What is needed is a verbatim copy of the data, minus the pictures.

━━━ RAW DATA ━━━

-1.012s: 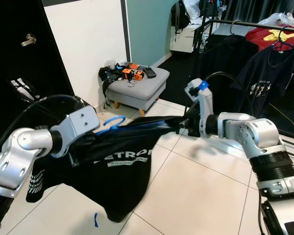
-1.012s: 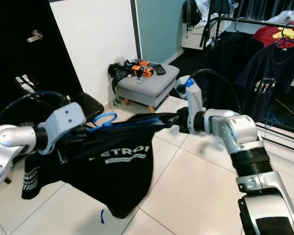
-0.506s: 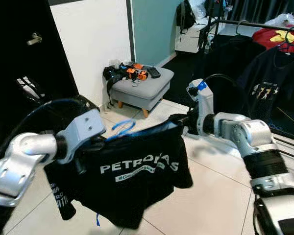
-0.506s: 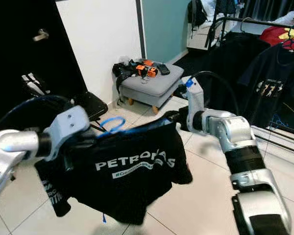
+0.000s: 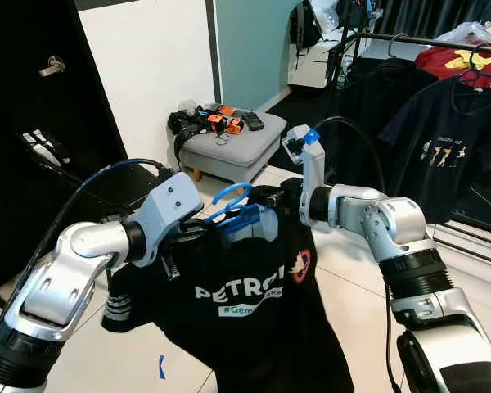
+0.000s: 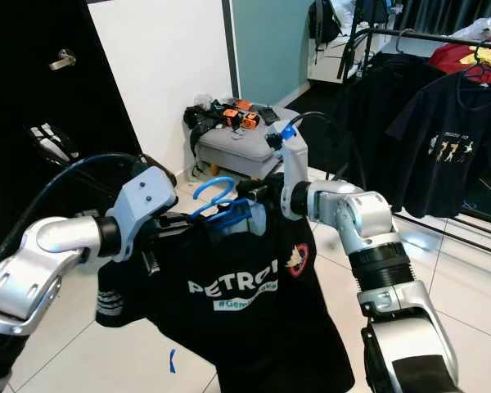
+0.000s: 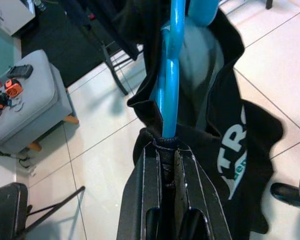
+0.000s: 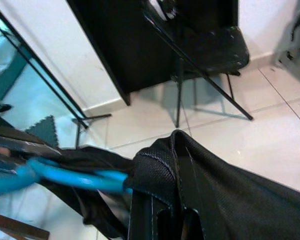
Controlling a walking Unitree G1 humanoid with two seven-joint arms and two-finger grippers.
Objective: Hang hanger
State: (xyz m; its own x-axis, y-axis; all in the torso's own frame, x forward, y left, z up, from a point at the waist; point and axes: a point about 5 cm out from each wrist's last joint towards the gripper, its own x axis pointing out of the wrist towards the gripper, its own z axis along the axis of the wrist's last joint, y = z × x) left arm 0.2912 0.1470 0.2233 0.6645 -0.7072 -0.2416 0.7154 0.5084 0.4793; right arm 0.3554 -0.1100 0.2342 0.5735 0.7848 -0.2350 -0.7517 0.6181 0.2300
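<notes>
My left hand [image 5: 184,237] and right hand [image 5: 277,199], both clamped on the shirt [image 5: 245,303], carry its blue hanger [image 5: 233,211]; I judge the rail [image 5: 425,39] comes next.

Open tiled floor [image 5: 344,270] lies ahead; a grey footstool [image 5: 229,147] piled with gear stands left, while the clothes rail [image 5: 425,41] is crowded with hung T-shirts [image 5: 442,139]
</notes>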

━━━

RESPONSE TO THIS EXERCISE
-1.012s: 
-1.012s: 
-0.506s: 
-0.506s: 
+0.000s: 
+0.000s: 
+0.000s: 
+0.000s: 
Controlling a walking Unitree G1 humanoid with two seven-joint arms and two-finger grippers.
Objective: Hang hanger
State: (xyz m; its own x-axis, y-axis; all in the torso's own frame, x forward, y left, z up, from a point at the waist; point and axes: a point about 5 cm out from each wrist's last joint towards the gripper, its own x axis pointing out of the wrist towards the gripper, its own z axis along the axis of the wrist's last joint, y = z × x) left arm 0.2912 0.1470 0.2233 0.6645 -0.7072 -0.2416 0.7154 0.5084 0.4793; right arm 0.3554 -0.1100 0.2342 0.5735 0.7848 -0.2350 -0.7517 0.6181 0.2300
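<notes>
My left hand [image 5: 184,237] and right hand [image 5: 277,199], both clamped on the shirt [image 5: 245,303], carry its blue hanger [image 5: 233,211]; I judge the rail [image 5: 425,39] comes next.

Open tiled floor [image 5: 344,270] lies ahead; a grey footstool [image 5: 229,147] piled with gear stands left, while the clothes rail [image 5: 425,41] is crowded with hung T-shirts [image 5: 442,139]
</notes>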

No more output will be produced for this exercise.